▶ **Exercise aim**
Give back each line of the listing precisely as written.

▶ **Exercise data**
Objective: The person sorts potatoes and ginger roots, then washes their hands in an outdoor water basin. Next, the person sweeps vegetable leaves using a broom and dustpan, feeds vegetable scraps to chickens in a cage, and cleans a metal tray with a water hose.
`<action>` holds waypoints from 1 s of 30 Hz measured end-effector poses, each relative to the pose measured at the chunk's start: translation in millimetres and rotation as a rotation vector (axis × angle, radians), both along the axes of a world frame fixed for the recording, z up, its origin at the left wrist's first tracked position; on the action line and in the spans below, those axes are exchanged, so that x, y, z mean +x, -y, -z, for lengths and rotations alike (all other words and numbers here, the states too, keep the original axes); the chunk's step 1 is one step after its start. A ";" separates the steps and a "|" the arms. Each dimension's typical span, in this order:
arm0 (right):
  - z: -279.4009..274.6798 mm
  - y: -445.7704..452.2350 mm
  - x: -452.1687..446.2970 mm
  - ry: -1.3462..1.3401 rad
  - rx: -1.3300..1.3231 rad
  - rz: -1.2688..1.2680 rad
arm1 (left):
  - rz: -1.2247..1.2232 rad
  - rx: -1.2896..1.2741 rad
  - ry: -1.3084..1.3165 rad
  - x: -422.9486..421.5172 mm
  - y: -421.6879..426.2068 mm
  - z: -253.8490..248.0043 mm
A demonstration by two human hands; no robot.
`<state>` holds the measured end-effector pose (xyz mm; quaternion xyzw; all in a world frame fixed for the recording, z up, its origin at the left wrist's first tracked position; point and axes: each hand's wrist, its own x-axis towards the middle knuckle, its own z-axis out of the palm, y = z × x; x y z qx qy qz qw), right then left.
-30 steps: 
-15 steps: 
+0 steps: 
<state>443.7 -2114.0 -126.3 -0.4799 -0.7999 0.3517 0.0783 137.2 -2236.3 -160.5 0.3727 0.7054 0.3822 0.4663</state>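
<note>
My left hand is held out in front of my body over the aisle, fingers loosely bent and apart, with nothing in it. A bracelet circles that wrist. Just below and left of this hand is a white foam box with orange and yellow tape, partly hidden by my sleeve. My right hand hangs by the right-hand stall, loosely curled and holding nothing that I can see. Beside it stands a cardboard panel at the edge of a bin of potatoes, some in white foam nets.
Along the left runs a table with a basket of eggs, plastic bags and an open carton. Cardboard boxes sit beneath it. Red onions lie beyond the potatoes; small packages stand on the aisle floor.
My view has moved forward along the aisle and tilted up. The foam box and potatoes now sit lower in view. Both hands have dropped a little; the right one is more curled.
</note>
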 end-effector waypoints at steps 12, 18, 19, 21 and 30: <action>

▶ **Output**
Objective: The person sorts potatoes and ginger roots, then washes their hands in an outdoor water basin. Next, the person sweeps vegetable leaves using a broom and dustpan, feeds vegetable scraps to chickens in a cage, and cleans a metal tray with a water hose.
`<action>` holds waypoints from 1 s of 30 Hz measured end-effector poses, each relative to the pose measured at the chunk's start: translation in millimetres and rotation as a rotation vector (axis × angle, radians), both along the axes of a world frame fixed for the recording, z up, its origin at the left wrist's first tracked position; on the action line and in the spans below, those axes are exchanged, so that x, y, z mean +x, -y, -z, for lengths and rotations alike (all other words and numbers here, the states too, keep the original axes); the chunk's step 1 is one step after its start. A ";" separates the steps and a "|" the arms. Each dimension's typical span, in this order:
arm0 (right):
  - z: -279.4009..274.6798 mm
  - y: -445.7704..452.2350 mm
  - x: -452.1687..446.2970 mm
  - ry: -1.3462..1.3401 rad
  - rx: -1.3300..1.3231 rad
  - rz: -1.2688..1.2680 rad
arm1 (left):
  - rz: -1.2247..1.2232 rad
  - rx: -1.2896..1.2741 rad
  - ry: -1.3084..1.3165 rad
  - x: -422.9486..421.5172 mm
  - y: -421.6879..426.2068 mm
  - z: -253.8490..248.0043 mm
A demonstration by two human hands; no robot.
`<state>` holds the measured end-effector pose (xyz mm; quaternion xyzw; all in a world frame fixed for the recording, z up, its origin at the left wrist's first tracked position; point and axes: each hand's wrist, its own x-axis towards the middle knuckle, its own z-axis out of the palm, y = z × x; x y z qx qy qz qw), right then left.
-30 steps: 
-15 steps: 
+0 steps: 
<state>443.7 -2114.0 -126.3 -0.4799 -0.7999 0.3517 0.0783 137.2 -2236.3 -160.5 0.3727 0.7054 0.3822 0.4663</state>
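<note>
My left hand is held out in front of my body over the aisle, fingers loosely bent and apart, with nothing in it. A bracelet circles that wrist. Just below and left of this hand is a white foam box with orange and yellow tape, partly hidden by my sleeve. My right hand hangs by the right-hand stall, loosely curled and holding nothing that I can see. Beside it stands a cardboard panel at the edge of a bin of potatoes, some in white foam nets.
Along the left runs a table with a basket of eggs, plastic bags and an open carton. Cardboard boxes sit beneath it. Red onions lie beyond the potatoes; small packages stand on the aisle floor.
My view has moved forward along the aisle and tilted up. The foam box and potatoes now sit lower in view. Both hands have dropped a little; the right one is more curled.
</note>
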 end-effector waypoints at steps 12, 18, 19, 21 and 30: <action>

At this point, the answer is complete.